Tangannya kembali memelukku erat. Ia mencium keningku berkali-kali.
Tersenyum sendiri tanpa ingin aku tahu kenapa.
“Aku tak berdaya di
depanmu Shopa kau tahu itu. Mengapa kau diam saja? Bicaralah. Atau aku akan
terus bertanya dengan pertanyaan sama berulang kali,” Tanyaku lagi. Kulihat
wajahnya lekat-lekat. Ada cerita yang tak pernah ia sampaikan padaku.
“ Maafkan aku kalau tak bisa menjanjikanmu hidup bersama,”
Aku terdiam. Mendadak nafas ini sesak bak asma yang kambuh.
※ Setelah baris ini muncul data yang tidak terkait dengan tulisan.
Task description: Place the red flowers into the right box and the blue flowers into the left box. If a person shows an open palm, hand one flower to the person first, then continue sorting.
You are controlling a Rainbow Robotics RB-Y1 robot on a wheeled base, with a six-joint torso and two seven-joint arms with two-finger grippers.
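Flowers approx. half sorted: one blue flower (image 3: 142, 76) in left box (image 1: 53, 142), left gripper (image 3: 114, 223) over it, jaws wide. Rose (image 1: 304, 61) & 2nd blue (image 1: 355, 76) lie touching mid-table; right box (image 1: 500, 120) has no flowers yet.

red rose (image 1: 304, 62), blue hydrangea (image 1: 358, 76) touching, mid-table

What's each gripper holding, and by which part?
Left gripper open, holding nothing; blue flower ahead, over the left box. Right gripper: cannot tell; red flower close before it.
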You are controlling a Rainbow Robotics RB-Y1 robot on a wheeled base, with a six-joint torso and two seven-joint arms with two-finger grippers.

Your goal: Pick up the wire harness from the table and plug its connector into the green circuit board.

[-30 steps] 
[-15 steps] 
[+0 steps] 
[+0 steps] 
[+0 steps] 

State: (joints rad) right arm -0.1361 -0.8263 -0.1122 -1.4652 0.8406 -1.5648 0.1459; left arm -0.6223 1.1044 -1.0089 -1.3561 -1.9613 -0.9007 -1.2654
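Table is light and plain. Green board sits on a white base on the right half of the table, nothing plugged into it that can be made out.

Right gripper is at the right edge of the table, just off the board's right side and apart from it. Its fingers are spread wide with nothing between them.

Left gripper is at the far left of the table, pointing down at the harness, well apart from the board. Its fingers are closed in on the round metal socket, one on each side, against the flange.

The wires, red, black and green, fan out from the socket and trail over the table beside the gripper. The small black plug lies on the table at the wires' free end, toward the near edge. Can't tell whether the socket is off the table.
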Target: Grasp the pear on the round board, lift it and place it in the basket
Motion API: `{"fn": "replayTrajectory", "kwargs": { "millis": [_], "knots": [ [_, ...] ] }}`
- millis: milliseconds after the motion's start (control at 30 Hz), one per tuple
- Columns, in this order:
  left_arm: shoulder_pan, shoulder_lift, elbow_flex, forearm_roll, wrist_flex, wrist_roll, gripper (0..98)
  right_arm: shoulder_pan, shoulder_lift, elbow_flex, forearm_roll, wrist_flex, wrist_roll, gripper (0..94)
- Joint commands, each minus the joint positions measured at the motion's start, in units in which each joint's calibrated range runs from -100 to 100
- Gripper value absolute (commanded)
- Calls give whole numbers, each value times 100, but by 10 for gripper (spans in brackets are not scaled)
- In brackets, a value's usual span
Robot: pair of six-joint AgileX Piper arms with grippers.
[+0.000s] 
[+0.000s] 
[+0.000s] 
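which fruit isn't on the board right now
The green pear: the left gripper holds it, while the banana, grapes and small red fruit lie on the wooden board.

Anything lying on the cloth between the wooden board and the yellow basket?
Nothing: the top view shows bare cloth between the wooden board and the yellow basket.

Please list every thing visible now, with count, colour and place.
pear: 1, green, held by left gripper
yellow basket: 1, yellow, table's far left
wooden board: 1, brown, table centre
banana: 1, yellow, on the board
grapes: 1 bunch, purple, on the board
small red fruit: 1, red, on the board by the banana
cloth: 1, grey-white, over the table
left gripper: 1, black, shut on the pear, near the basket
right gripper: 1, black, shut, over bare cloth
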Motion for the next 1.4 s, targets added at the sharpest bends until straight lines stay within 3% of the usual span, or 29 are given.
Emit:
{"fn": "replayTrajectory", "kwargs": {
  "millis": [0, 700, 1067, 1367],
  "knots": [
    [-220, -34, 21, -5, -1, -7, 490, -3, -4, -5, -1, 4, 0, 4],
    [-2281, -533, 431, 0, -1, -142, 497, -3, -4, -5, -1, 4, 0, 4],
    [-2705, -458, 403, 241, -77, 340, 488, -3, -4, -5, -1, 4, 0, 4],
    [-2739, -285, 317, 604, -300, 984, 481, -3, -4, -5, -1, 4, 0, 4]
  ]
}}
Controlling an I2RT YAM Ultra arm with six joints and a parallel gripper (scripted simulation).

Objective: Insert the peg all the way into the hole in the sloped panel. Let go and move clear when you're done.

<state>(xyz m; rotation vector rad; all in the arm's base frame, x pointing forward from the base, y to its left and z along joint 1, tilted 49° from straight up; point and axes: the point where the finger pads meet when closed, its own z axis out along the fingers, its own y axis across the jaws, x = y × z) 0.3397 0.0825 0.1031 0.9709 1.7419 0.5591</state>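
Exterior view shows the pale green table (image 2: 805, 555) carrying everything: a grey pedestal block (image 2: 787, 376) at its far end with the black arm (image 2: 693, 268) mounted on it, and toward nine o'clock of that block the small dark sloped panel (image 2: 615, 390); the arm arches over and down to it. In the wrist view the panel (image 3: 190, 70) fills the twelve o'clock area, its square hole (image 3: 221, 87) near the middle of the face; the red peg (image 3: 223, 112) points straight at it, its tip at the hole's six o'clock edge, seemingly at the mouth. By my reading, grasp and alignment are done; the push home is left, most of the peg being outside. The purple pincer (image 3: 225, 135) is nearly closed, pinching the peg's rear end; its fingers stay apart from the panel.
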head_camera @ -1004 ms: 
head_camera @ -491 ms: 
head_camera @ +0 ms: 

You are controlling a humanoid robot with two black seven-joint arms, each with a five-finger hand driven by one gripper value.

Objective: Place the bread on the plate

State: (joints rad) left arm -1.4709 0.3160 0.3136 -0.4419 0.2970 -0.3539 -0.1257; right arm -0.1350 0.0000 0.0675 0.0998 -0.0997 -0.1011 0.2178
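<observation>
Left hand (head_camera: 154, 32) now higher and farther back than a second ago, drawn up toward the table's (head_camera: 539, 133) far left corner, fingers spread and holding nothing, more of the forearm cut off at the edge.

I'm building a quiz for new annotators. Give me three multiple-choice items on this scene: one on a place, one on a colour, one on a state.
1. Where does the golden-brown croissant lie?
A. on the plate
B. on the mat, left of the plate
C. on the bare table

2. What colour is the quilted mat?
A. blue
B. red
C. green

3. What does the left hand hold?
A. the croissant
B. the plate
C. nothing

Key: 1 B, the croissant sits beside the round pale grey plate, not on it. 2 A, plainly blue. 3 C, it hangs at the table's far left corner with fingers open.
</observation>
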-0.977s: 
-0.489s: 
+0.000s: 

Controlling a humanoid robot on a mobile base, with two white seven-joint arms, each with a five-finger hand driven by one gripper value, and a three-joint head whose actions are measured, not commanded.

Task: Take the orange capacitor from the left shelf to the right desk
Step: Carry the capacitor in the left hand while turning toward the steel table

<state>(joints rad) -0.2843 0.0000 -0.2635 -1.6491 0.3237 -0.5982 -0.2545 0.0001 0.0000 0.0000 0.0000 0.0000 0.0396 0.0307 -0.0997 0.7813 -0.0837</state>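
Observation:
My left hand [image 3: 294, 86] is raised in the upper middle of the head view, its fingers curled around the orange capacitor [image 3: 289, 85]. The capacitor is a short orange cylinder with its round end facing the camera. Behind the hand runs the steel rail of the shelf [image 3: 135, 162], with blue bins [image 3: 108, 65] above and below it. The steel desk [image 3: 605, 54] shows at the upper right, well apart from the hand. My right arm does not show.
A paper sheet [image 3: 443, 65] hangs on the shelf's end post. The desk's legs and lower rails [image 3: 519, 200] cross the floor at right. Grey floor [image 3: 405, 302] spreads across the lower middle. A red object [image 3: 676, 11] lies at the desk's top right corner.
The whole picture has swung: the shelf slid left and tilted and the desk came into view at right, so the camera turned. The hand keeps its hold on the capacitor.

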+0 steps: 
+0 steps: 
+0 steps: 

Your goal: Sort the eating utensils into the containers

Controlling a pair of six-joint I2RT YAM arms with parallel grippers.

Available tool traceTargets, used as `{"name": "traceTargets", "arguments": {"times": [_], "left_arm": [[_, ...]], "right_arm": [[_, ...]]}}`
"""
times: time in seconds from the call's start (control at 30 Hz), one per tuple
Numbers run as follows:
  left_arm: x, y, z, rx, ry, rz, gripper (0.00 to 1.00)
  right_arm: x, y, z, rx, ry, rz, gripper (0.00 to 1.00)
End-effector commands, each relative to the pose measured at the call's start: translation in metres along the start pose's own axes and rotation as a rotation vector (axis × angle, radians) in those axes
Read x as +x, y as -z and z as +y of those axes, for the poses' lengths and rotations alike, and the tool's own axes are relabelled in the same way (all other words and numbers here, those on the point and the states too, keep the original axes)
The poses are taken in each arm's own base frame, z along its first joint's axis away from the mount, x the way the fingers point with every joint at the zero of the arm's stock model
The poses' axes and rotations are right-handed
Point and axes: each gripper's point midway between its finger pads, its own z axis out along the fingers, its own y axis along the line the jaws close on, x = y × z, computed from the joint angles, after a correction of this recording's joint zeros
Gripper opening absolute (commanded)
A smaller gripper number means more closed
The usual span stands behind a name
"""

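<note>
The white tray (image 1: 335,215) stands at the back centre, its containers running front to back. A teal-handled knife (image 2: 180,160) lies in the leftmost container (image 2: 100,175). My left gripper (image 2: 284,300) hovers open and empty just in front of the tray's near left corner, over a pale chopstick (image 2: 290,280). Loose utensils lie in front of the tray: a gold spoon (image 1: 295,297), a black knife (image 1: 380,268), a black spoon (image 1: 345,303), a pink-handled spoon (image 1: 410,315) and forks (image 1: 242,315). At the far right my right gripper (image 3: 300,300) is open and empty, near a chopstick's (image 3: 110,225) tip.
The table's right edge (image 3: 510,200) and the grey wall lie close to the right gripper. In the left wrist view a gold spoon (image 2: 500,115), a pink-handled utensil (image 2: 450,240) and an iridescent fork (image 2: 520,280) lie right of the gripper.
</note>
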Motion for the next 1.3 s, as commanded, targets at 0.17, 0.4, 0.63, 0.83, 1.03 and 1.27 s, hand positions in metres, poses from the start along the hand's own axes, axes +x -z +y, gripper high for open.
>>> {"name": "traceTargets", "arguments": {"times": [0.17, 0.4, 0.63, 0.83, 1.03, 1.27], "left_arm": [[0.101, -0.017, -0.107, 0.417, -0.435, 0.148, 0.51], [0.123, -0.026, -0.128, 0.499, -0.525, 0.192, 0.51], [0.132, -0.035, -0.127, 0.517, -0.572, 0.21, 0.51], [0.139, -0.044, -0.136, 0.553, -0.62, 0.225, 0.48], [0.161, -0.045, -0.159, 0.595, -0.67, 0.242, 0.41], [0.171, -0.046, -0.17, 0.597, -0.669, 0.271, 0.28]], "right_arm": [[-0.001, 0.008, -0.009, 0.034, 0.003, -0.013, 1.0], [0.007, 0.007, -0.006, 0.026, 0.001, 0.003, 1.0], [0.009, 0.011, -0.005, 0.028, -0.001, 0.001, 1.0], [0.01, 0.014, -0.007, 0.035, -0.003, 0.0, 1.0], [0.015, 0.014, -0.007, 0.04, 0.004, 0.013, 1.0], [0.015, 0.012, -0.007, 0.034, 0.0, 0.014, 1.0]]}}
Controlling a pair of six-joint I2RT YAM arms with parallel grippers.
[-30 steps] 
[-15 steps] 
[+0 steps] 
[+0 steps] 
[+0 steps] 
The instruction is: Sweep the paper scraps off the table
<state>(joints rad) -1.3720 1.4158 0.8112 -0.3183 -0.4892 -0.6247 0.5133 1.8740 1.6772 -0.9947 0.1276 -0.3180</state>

Denting jam tak kudengar. Deru kipas tak kurasa. Semua mendadak berhenti di
telingaku, di tubuhku. Tak paham wajahku meraut seperti apa. Mataku berkaca
dadaku sesak. Kubiarkan bulir permata jatuh dari mataku. Bulir mimpi, bulir
harapan, bulir cinta, bulir rindu, bulir kasih, dan semua keindahan tentang
parasnya. Yang terakhir adalah bulir doaku untuknya. Semua mengalir begitu
saja. Kau mengusap pipiku. Memintaku agar berhenti menangis. Dan tangisku
semakin menyesakkan nafas.
Semua sudah pernah kupertanyakan. Bahkan seperti biasanya aku
menjawab sendiri dari beragam sisi. Seminggu yang lalu, suatu malam, kau
mengabarkanku. Masa dimana kita berada difilm percintaan yang harapannya takkan
bersatu, dan mimpi terabaikan. Aku terus meneteskan air mata. Kau memelukku
tapi otakku tak meraihmu. Ayahmu meminta agar kau segera menikah sebelum adikmu
melamar kekasihnya. Keluargamu tak ingin kau dilangkahi meski sejatinya tak
masalah sebab kau seorang lelaki. Tapi keluargamu meminta itu. Aku tak berdaya
saat tahu kemungkinan kecil hadir diantara kita. Sejak saat itu aku berfikir
akan kehilanganmu. Nyeri rasanya saat aku menarik nafas. Aku tak punya riwayat
penyakit asma. Yang kutahu, riwayatku hanya harapan kronis yang memenuhi otak
dan menjalar keseluruh bagian terkecil organ tubuhku. Aku selalu menyangka kau
lelaki perkasa yang berjuang demi cintanya. Ternyata tidak. Kau adalah lelaki
sejati yang tak ingin menyakiti hati seorang Ayah. Sebab ibumu yang baru
sebulan berpulang menemui Nya juga pasti menyetujui ayahmu. Aku memahamimu
lebih dari nasib cintaku. Aku hanya seorang wanita. Kau pun tahu kedudukannya lemah
disegala sisi. Bahkan motivasi kartini tak bisa membuatku bertahan dalam cinta
yang kusimpan. Kau terus menyeka air mataku. Harusnya kau tampung dalam tandon
besar sebab sebagiannya adalah doa keselamatanmu.